Wednesday, September 30, 2009

When Things Turn Ugly In The Kitchen

….otherwise entitled “Just Because The Recipe Has a French Word In It And Scary Amounts of Milkfat Doesn’t Mean You’re Julia Child”

It’s probably a good thing we don’t have regular TV service or cable, or whatever higher tech thingies there are out here nowadays, because I seriously love watching cooking shows and can really lose track of time once I’m hooked.

I love seeing the personalities of the cooks and finding out new ways to make the same old ingredients into new culinary expressions.  I love seeing regional specialties, unearthing time-honored favorites, and trying to guesstimate measurements and techniques of cooks who whip together recipes by memory instead of using a cookbook.  I loved Julia Child, who never took herself too seriously.

These give me hope. 

Sometimes hope is a good thing, helping us navigate the unfamiliar.

And sometimes hope, which they say springs eternal, can turn downright ugly.  

(ugly can be fun, though, ha)

It’s ok.  My kitchen’s not a cooking show and my half-melted plastic chicken-shaped wind-up timer tells no tales.

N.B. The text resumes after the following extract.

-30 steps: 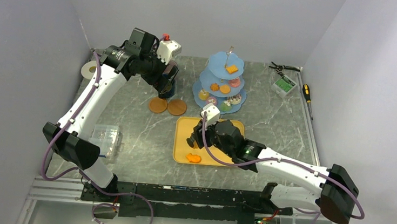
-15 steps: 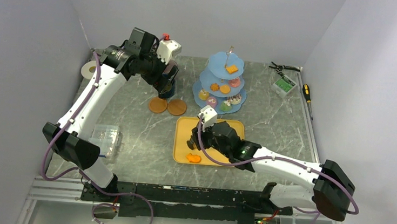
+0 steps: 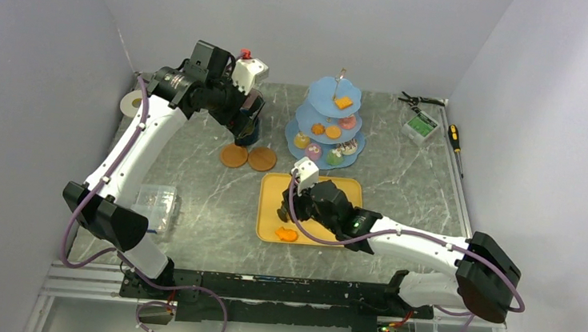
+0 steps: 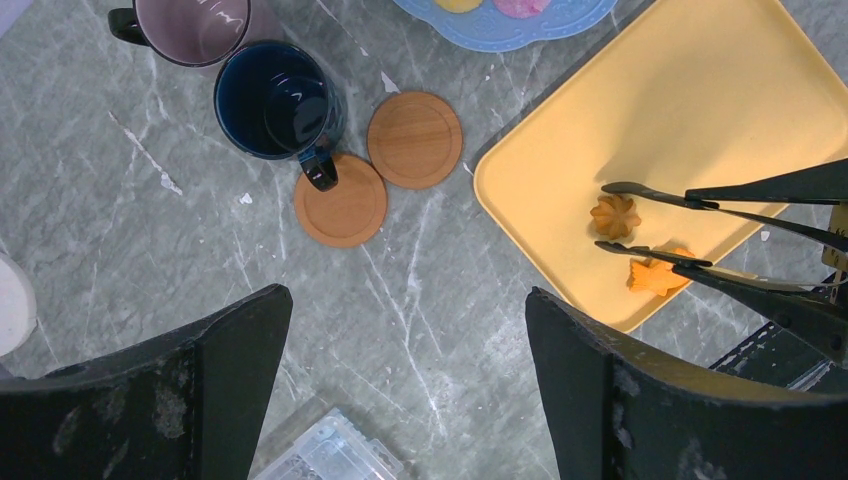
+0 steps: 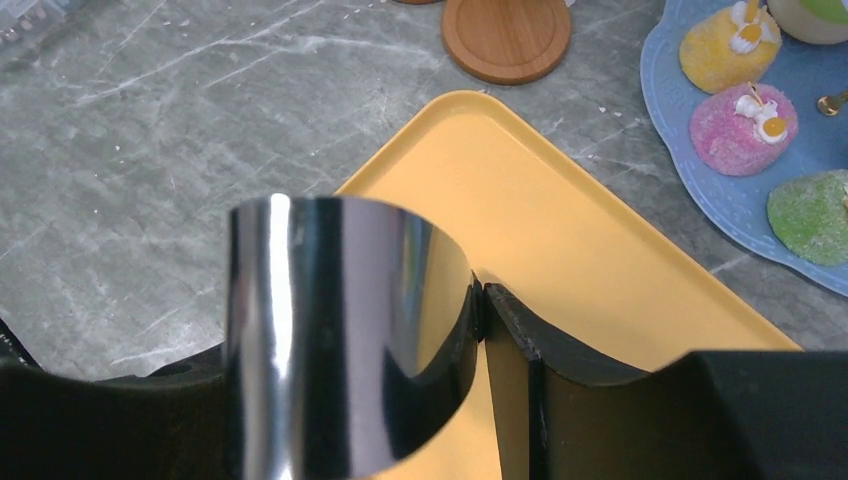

But since I have the keypad handy, I can detail The Ugly in case anyone out here is under the delusion that most folks who try to make things from scratch, who love the terms Homesteading/Sufficiency/Handmade, and who have indulged in other exploits with some degree of success at times aren’t ALWAYS successful.  Sometimes they, like me, are even SELDOM successful at certain particulars.

I remember once when the NotDabbling site solicited for reader questions, and one of the readers asked “do you guys ever make mistakes, or have any flops at the things you try?”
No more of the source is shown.